» Action item: Your answer must restate each entry below word for word, with no pictures in it.
□ □ □ □
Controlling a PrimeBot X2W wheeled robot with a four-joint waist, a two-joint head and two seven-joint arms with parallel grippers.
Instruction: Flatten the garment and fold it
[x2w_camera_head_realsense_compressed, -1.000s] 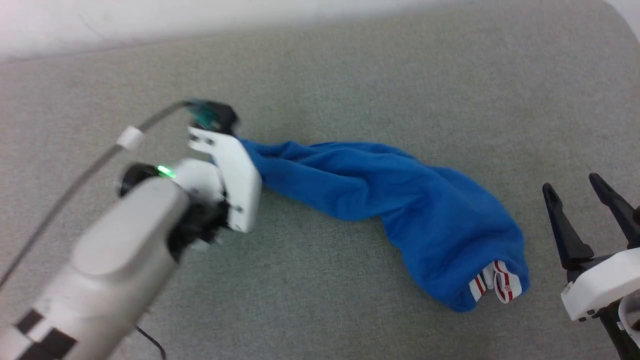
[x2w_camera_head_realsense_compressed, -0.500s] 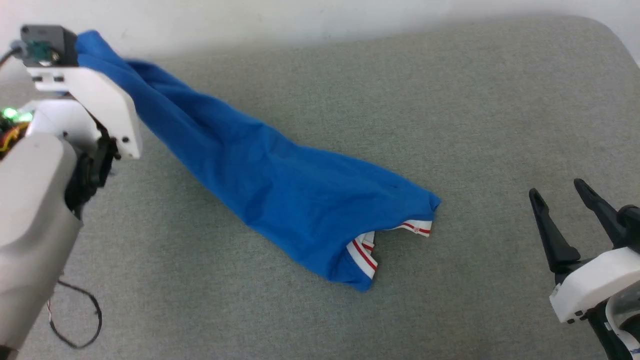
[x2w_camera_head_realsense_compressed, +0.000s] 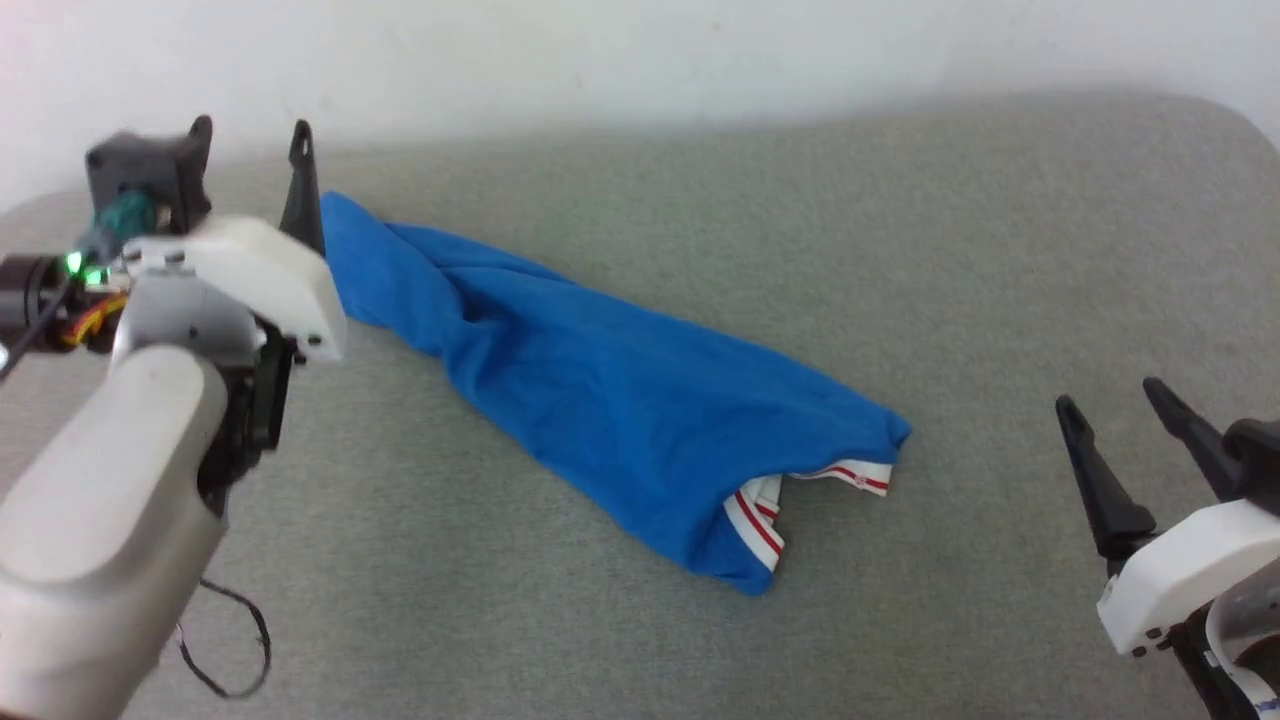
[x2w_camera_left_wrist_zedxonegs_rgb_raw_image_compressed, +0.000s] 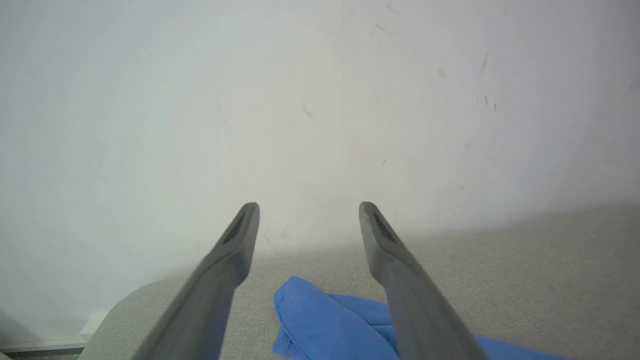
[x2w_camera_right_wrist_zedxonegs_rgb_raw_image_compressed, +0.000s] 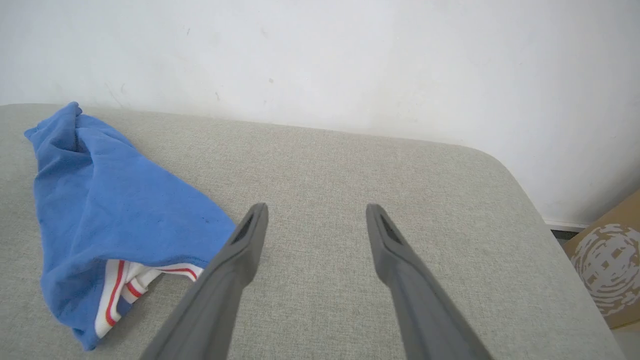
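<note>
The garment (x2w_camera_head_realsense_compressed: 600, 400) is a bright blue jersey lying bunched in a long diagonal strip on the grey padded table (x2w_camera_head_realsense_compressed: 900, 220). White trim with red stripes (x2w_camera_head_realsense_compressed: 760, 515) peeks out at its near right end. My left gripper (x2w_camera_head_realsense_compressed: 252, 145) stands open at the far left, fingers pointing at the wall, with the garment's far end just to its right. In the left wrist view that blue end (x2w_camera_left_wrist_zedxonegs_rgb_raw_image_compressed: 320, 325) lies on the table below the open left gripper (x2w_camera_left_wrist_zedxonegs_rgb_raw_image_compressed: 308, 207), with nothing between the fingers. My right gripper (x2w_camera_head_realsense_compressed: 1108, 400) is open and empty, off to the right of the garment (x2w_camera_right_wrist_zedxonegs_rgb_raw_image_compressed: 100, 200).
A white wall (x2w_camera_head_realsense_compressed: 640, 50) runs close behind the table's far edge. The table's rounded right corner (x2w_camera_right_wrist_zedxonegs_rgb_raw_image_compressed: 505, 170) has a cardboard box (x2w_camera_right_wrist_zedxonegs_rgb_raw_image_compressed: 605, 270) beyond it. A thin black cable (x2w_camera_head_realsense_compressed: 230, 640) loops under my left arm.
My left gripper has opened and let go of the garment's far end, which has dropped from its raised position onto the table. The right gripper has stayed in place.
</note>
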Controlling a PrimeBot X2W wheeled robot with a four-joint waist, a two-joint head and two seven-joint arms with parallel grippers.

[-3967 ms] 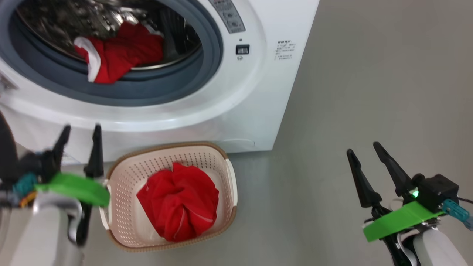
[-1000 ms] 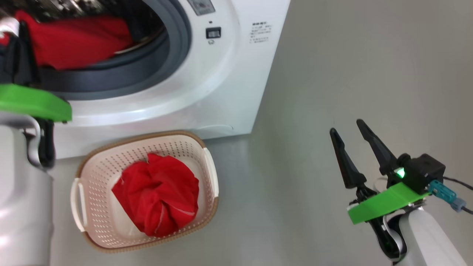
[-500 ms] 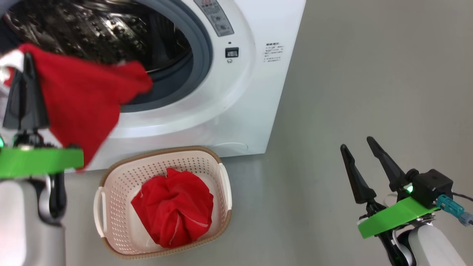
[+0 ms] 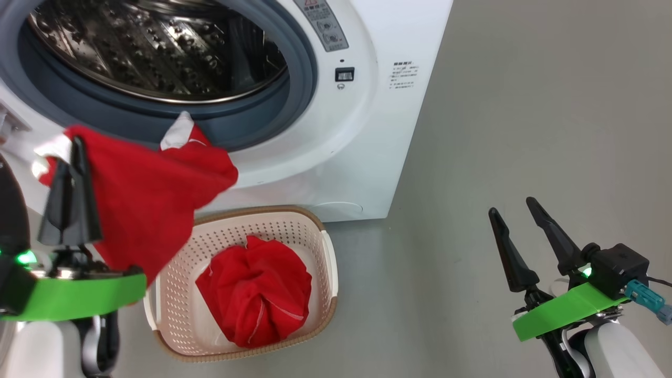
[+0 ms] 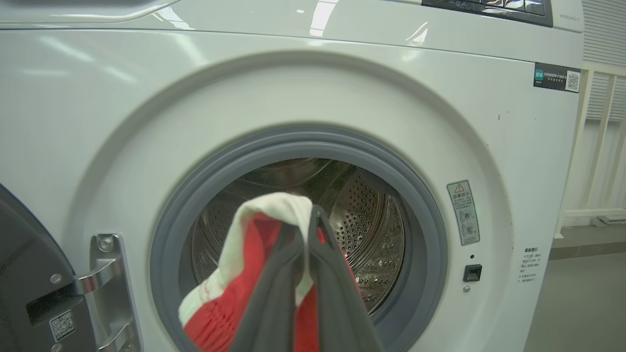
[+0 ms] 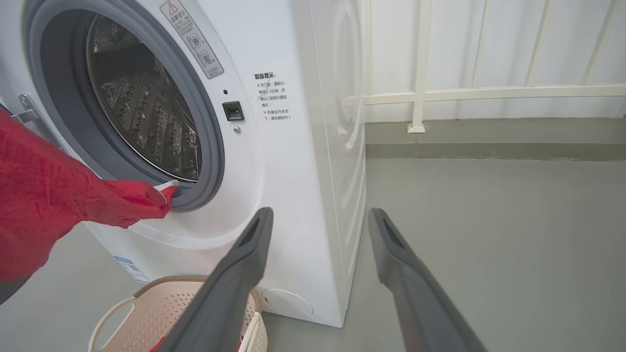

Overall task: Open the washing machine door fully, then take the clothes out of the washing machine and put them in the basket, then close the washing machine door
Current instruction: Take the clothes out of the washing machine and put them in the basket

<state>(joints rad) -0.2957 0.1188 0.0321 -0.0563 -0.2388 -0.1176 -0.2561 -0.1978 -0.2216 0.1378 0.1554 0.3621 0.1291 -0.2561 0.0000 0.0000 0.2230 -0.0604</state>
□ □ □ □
» Your solution:
Controlling a PrimeBot X2W wheeled robot with a four-joint waist, a two-joint head and two seven-joint arms with parallel grippers.
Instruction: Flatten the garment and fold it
[x2w_camera_head_realsense_compressed, -1.000s] 
[x2w_camera_head_realsense_compressed, -0.500s] 
[x2w_camera_head_realsense_compressed, +0.000s] 
[x2w_camera_left_wrist_zedxonegs_rgb_raw_image_compressed, +0.000s] 
[x2w_camera_right_wrist_zedxonegs_rgb_raw_image_compressed, +0.000s] 
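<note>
The garment (x2w_camera_head_realsense_compressed: 600, 400) is a bright blue jersey lying bunched in a long diagonal strip on the grey padded table (x2w_camera_head_realsense_compressed: 900, 220). White trim with red stripes (x2w_camera_head_realsense_compressed: 760, 515) peeks out at its near right end. My left gripper (x2w_camera_head_realsense_compressed: 252, 145) stands open at the far left, fingers pointing at the wall, with the garment's far end just to its right. In the left wrist view that blue end (x2w_camera_left_wrist_zedxonegs_rgb_raw_image_compressed: 320, 325) lies on the table below the open left gripper (x2w_camera_left_wrist_zedxonegs_rgb_raw_image_compressed: 308, 207), with nothing between the fingers. My right gripper (x2w_camera_head_realsense_compressed: 1108, 400) is open and empty, off to the right of the garment (x2w_camera_right_wrist_zedxonegs_rgb_raw_image_compressed: 100, 200).
A white wall (x2w_camera_head_realsense_compressed: 640, 50) runs close behind the table's far edge. The table's rounded right corner (x2w_camera_right_wrist_zedxonegs_rgb_raw_image_compressed: 505, 170) has a cardboard box (x2w_camera_right_wrist_zedxonegs_rgb_raw_image_compressed: 605, 270) beyond it. A thin black cable (x2w_camera_head_realsense_compressed: 230, 640) loops under my left arm.
My left gripper has opened and let go of the garment's far end, which has dropped from its raised position onto the table. The right gripper has stayed in place.
</note>
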Controlling a PrimeBot X2W wheeled robot with a four-joint waist, a two-joint head and two seven-joint arms with parallel grippers.

[-3967 ms] 
[-1000 ms] 
[-500 ms] 
[+0 ms] 
[+0 ms] 
[+0 ms] 

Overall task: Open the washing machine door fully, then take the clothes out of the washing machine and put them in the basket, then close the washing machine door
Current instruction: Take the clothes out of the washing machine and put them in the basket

<state>(joints rad) -0.2957 0.1188 0.0321 -0.0563 -0.2388 -0.1176 -0.2561 -0.1978 -0.2216 0.1378 0.1554 0.3621 0.1291 -0.2561 0.0000 0.0000 0.2230 -0.0604</state>

Work on the exercise is now concluded.